Au cours de cette période, Saintrick crée son propre style de musique métissée, yeketi, qui se repose sur le wala de Nzongo Soul, la rumba congolaise, et le mbalax sénégalais. Au Congo, Saintrick a toujours gardé sa culture sénégalaise. S’il a chanté en wolof, c’était pour ne pas oublier la langue de son enfance. Et la communauté sénégalaise de Brazzaville l'a soutenu au début de sa carrière solo alors que sa musique était considérée comme non  commercialisable au Congo.

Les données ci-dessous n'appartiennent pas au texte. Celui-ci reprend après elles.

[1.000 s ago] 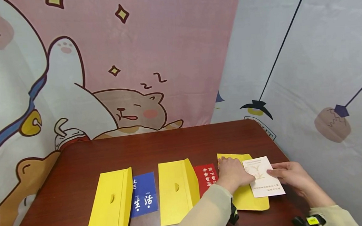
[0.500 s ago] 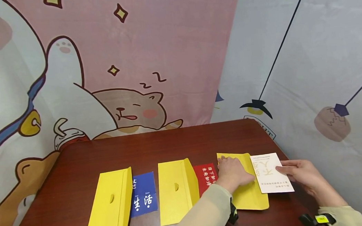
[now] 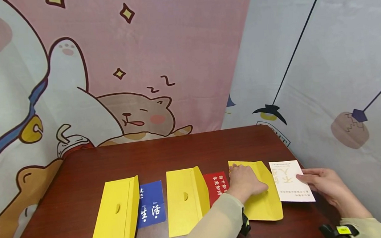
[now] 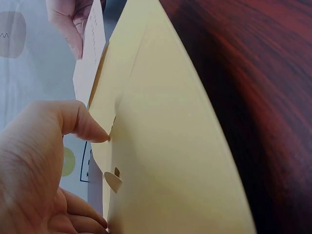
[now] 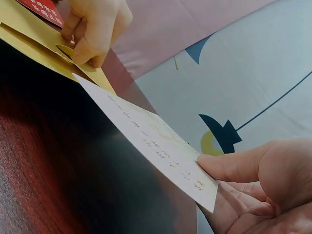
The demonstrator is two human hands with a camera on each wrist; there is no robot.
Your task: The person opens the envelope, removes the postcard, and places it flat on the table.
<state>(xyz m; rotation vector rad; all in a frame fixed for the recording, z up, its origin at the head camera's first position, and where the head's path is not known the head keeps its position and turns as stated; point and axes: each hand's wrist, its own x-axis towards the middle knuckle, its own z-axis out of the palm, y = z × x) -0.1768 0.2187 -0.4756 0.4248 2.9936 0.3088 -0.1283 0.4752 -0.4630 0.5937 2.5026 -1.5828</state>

Le début d’une carrière prometteuse

Sa carriere solo a débuté grâce  à sa participation en première partie d'artistes sénégalais comme Baba Maal, Youssou N'Dour et Ismaël Lô.  En 1993, Saintrick sort son première album, Sidilo, un hommage à Ismaël Lô. À Dakar, il s’installe en 1999 après une odyssée qui commence par la fuite de Brazzaville vers l'autre rive dans une pirogue visée par des tirs en 1997. Passant par Kinshasa et Bangui, il arrive, accompagné de  son frère Luc et du groupe Tcheli, le 18 août 1999, après seize ans d’absence du Sénégal. Le pays de son enfance l’accueille chaleureusement, et Saintrick se réintègre facilement grâce à ses multiples contacts musicaux. La srtucture de Mori Kanté, Africafête, devient son agence artistique. Il participe au projet Refugee Voices de Youssou N'Dour. Avec son inséparable frère Luc, il fonde une structure de production, ZHU Culture, agence artistique qui offre différentes formations en sonorisation, expertise culturelle, carrières d'artistes.

Diversité de casquettes

Les multiples talents de Saintrick ne se limitent pas à la musique. Il y a quelques années, il participe à la première pub de la bière Ngok au Congo, et au Sénégal on le retrouve dans une pub pour Orange. Il vient également de tourner dans le premier film de Laurentine Milébo à Paris. Saintrick a écrit un livre sur la sonorisation qui sert de manuel à la majorité des ingénieurs du son en Afrique francophone. Il prépare actuellement la sortie d'un livre autobiographique et est l’auteur d’une bande dessinée sur les pygmées parue en 2012. 

Invité du festival Nsangu Ndij Ndji, demain soir Saintrick sera aux côtés de son icône, Ismaël Lô, pour le concert de clôture de cette dixième édition. En effet, Pierre-Claver Mabiala a réservé le concert à Saintrick pour  la dixième édition de son festival où il va se produire pour la première fois devant le public de Ponton.